**YOUR TASK**
Will you quote precisely the lines that run from the top of the material below to the line containing "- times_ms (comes", both ends included?

**RECORDED INFORMATION**

____________

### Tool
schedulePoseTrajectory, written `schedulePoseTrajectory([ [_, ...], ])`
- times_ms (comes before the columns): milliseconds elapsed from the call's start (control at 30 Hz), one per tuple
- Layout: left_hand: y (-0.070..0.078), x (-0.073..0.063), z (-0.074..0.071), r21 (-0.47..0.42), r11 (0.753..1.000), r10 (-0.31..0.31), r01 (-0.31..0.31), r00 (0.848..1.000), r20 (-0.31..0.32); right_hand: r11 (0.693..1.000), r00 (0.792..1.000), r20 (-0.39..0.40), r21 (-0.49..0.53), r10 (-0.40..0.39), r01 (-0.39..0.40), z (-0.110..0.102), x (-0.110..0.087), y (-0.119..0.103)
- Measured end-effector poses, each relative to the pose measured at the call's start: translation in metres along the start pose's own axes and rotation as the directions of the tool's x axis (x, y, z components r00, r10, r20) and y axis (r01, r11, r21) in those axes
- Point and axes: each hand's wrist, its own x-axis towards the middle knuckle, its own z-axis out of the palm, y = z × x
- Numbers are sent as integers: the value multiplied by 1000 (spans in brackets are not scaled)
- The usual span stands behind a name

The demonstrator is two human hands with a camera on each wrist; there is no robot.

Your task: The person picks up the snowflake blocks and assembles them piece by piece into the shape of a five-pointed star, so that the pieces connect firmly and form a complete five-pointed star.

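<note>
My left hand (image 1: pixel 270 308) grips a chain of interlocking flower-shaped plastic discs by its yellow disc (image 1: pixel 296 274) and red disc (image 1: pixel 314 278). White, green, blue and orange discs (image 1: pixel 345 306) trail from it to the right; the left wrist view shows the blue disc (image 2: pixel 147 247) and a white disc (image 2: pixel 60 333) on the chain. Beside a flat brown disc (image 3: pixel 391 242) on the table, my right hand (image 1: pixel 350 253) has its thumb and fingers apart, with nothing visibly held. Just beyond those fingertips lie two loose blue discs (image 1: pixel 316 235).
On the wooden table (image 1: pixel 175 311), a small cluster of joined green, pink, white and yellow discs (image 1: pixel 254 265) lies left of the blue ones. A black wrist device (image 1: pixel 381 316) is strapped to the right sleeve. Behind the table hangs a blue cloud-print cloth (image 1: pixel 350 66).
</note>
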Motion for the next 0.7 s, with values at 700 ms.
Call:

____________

**SOLUTION TO THIS PROBLEM**
### Tool
schedulePoseTrajectory, written `schedulePoseTrajectory([ [_, ...], ])`
- times_ms (comes before the columns): milliseconds elapsed from the call's start (control at 30 Hz), one per tuple

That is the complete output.